- Directions for this task
In the material below, find the line containing "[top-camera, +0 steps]" and the line containing "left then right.", then reproduce exactly both of them and every line between, and nothing else.

# # # # #

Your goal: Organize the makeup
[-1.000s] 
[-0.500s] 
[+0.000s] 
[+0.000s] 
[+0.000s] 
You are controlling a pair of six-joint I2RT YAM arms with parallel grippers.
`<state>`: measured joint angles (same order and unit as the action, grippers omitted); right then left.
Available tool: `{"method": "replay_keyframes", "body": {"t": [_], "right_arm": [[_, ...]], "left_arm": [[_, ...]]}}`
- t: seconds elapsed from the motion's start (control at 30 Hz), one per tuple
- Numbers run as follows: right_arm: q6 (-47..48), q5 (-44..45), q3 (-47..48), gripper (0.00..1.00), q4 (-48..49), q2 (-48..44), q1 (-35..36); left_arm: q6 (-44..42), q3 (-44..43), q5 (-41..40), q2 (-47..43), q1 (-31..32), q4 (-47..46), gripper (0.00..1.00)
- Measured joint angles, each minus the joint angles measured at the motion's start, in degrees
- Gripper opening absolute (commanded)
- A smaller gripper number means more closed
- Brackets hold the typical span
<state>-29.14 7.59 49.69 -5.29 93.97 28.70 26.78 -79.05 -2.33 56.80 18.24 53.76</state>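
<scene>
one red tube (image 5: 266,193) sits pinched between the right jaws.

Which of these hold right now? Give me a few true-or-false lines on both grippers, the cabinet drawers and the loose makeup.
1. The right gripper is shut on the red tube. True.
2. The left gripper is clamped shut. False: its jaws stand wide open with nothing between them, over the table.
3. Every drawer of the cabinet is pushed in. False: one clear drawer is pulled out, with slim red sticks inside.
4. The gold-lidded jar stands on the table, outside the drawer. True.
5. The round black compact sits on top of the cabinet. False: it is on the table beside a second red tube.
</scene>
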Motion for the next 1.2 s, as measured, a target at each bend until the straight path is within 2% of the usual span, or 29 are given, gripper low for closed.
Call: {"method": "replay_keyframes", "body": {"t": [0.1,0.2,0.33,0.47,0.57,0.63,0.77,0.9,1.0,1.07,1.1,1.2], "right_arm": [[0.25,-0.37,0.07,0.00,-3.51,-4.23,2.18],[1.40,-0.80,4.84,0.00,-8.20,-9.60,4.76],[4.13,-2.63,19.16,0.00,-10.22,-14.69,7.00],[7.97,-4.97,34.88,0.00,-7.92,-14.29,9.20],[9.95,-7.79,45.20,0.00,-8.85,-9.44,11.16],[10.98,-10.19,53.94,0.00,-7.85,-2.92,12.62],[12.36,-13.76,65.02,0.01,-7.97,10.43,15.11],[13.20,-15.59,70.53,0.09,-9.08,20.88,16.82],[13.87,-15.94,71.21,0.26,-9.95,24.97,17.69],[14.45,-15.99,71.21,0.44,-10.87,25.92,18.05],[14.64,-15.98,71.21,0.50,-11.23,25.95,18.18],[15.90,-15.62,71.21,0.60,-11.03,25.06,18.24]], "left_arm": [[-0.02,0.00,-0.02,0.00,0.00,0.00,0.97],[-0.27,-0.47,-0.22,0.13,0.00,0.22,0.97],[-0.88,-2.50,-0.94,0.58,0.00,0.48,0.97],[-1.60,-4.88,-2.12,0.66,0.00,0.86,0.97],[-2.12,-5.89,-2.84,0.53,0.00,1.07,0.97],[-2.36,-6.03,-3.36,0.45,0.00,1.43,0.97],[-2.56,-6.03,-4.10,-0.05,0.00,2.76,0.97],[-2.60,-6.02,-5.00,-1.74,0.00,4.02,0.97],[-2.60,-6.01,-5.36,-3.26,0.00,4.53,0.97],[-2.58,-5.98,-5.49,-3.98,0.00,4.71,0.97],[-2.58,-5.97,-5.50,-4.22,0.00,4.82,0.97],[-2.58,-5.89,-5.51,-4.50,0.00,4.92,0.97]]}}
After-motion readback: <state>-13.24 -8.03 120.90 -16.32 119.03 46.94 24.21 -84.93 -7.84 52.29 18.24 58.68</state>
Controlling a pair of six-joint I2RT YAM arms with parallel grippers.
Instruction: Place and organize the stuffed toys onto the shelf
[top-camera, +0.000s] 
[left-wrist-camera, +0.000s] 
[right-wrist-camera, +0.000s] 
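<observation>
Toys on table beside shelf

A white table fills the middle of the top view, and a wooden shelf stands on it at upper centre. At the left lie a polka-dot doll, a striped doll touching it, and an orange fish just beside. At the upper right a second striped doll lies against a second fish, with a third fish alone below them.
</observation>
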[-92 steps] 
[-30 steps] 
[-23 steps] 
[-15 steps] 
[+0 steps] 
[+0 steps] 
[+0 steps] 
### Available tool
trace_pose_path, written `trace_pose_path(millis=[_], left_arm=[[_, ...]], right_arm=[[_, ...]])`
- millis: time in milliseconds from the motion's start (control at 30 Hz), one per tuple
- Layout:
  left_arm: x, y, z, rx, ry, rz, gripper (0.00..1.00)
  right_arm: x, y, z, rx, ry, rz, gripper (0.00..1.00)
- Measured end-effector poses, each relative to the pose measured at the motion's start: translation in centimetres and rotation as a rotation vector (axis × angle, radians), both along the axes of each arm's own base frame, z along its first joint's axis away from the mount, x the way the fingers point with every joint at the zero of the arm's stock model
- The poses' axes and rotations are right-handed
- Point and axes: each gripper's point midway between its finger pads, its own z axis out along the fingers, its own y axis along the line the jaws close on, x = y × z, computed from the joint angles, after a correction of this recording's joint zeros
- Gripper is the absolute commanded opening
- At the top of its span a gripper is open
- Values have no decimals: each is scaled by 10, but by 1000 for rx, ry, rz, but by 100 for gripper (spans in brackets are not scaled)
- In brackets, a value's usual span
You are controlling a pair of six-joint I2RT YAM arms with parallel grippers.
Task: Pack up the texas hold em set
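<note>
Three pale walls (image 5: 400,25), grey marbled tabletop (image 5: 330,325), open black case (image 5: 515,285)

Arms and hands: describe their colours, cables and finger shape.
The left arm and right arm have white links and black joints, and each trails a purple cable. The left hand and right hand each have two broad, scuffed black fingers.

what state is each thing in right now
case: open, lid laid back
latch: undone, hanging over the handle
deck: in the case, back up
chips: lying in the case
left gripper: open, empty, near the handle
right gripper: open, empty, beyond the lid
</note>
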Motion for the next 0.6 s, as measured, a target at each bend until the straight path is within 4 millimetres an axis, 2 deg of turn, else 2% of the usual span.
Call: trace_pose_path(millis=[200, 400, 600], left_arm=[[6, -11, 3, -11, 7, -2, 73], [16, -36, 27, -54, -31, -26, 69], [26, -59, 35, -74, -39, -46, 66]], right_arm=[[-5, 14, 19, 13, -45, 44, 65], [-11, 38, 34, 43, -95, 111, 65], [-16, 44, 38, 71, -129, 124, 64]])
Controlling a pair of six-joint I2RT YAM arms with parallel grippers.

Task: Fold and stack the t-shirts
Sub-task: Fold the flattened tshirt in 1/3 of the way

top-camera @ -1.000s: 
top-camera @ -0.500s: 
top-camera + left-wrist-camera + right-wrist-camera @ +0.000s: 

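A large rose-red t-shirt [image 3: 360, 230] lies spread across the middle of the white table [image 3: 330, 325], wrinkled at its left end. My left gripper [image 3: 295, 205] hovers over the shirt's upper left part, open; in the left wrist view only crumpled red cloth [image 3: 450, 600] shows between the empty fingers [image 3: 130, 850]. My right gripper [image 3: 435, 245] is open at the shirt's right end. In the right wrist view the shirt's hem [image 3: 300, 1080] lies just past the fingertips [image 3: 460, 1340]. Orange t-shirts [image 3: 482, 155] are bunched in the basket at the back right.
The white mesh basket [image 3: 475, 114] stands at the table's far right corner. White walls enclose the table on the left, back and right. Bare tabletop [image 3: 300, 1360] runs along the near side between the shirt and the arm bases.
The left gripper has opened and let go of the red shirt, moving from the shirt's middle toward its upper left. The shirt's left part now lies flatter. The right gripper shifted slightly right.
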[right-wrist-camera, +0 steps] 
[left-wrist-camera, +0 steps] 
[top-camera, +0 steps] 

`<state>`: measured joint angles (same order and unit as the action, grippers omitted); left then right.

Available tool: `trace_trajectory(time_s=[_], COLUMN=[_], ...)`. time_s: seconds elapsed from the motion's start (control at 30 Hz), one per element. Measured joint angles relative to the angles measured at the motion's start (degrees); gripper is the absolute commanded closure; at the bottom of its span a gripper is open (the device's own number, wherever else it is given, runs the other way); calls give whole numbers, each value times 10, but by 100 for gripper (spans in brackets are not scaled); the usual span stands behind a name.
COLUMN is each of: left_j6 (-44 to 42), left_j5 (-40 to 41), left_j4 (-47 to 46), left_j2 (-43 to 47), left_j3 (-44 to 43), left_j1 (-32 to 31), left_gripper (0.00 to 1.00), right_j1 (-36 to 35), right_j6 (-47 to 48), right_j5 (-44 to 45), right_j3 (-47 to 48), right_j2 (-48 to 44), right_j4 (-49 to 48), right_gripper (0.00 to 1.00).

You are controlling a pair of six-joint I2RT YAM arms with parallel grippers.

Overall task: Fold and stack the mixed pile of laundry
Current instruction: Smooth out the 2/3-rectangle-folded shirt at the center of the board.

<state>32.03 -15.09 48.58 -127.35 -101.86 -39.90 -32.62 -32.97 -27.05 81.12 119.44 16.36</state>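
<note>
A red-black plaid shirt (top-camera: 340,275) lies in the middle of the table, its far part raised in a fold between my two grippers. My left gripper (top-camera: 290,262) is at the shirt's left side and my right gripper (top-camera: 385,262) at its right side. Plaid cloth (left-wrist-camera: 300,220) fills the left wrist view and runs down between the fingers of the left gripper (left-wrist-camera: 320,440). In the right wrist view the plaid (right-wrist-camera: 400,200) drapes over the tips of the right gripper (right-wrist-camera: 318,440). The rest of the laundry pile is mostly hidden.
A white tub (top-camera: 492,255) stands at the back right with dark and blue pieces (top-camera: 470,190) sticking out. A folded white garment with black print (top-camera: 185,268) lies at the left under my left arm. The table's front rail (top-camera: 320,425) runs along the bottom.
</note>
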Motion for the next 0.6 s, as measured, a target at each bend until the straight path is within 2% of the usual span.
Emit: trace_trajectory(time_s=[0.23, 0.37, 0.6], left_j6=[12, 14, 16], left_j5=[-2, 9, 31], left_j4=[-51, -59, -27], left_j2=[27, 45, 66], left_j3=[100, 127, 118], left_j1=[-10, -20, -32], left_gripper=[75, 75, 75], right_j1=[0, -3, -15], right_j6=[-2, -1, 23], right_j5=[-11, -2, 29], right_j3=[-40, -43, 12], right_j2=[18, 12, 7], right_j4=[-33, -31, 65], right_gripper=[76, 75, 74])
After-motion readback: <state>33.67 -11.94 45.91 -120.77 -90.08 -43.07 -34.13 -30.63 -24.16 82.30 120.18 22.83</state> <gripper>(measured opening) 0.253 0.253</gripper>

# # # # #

- Your response
[top-camera, +0 steps] 

`<state>`: measured joint angles (same order and unit as the action, grippers omitted); left then right.

No additional response is required.